What you will do → Without the pictures, repeat the listing character for character.

Material provided →

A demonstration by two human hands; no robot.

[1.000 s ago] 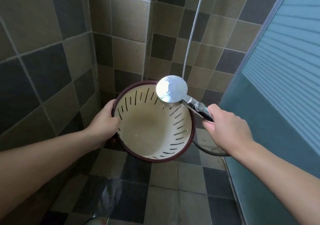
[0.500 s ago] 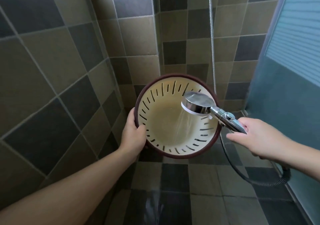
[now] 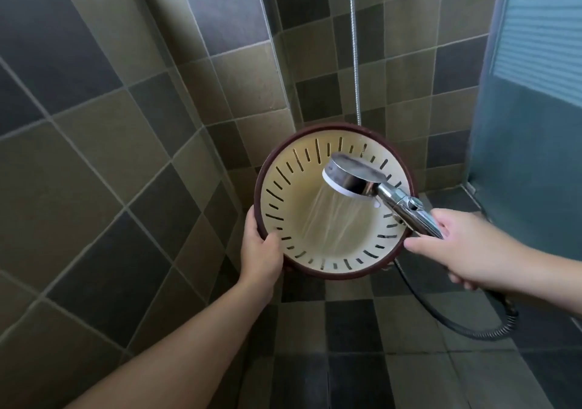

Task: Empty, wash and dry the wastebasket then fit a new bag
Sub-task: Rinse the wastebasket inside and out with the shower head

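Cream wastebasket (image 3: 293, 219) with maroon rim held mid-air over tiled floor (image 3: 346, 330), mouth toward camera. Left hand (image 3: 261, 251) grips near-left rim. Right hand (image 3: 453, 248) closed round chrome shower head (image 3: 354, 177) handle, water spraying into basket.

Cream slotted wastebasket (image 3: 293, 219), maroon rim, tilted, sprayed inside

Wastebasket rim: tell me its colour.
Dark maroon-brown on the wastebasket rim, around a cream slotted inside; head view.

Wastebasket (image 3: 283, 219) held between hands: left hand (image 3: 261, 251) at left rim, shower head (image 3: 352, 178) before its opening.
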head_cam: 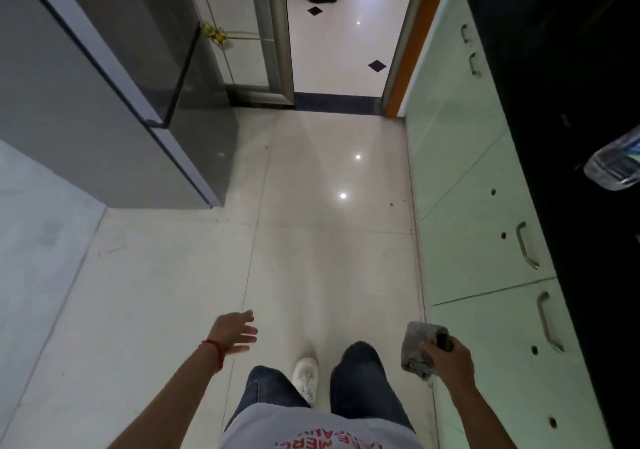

The completed task →
A demonstration by two human hands; no robot.

[1.000 s ago] 
[0.500 s ago] 
[now] 

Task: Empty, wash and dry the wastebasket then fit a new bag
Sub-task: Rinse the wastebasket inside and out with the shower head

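Cream wastebasket (image 3: 293, 219) with maroon rim held mid-air over tiled floor (image 3: 346, 330), mouth toward camera. Left hand (image 3: 261, 251) grips near-left rim. Right hand (image 3: 453, 248) closed round chrome shower head (image 3: 354, 177) handle, water spraying into basket.

Cream slotted wastebasket (image 3: 293, 219), maroon rim, tilted, sprayed inside

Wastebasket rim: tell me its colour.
Dark maroon-brown on the wastebasket rim, around a cream slotted inside; head view.

Wastebasket (image 3: 283, 219) held between hands: left hand (image 3: 261, 251) at left rim, shower head (image 3: 352, 178) before its opening.
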head_cam: 

The answer given is complete as it stands.